Um einen kosmetischen Eingriff handle es sich aber nicht. «Ich bin kein Wunschgewichtserfüllungsgehilfe, doch ich kann den Patienten helfen, gesünder zu werden. Wo das Gewicht enden wird, kann ich nicht sagen. Jeder Patient ist anders», sagte Marco Bueter. Statistiken zeigen einen Gewichtsverlust von etwa 25 bis 30 Prozent. In vielen Fällen sei eine Kombination beider Therapieformen sinnvoll: «Es darf kein Gegeneinander sein, wir müssen miteinander Lösungen finden», so Bueter.
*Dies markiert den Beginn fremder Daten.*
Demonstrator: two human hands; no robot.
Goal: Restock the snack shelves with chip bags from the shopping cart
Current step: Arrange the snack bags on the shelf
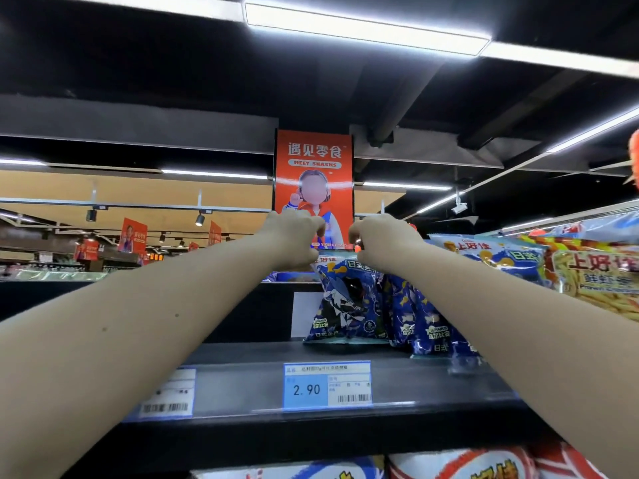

Ernährung, Bewegung und genügend Schlaf

Beide Therapieformen funktionieren aber nur, wenn gleichzeitig das Ess- und Bewegungsverhalten der Patientinnen und Patienten angepasst wird. «Um Gewicht zu verlieren und gesund zu werden, müssen Sie Ihren Lifestyle umstellen», sagte Ernährungstherapeutin Daniela Alceste. Durch die richtige Ernährung und mehr Bewegung kann Muskelmasse erhalten und Fettmasse abgebaut werden. Als Ernährungsberaterin empfehle sie nicht weitere Diät, sondern vermittle ein gesundes Verhältnis zum Essen. Muskelaufbau sei darum so wichtig, weil er zu Gewichtsstabilisierung, Knochengesundheit, Blutzuckerkontrolle und besserer Insulinaktivität beitrage. Auch mit kleinen Schritten komme man ans Ziel. Es sei normal, nicht perfekt zu sein, sagt Daniela Alceste. Stressabbau, genügend und guter Schlaf sowie die mentale Gesundheit sind für das Abnehmen oder Halten des Körpergewichts zudem essentiell. Und: Jeder Mensch braucht Hilfe: «Lassen Sie sich von Experten helfen und denken Sie daran, Facebook, Influencer, Familie und Freunde sind keine Experten. Auch wenn sie nur das Beste für Sie wollen, sind Ratschläge wie ‘trink diesen neuen Shake’ oder ‘trainier doch einfach jeden Tag ein bisschen’ kontraproduktiv», ist sich die Spezialistin sicher.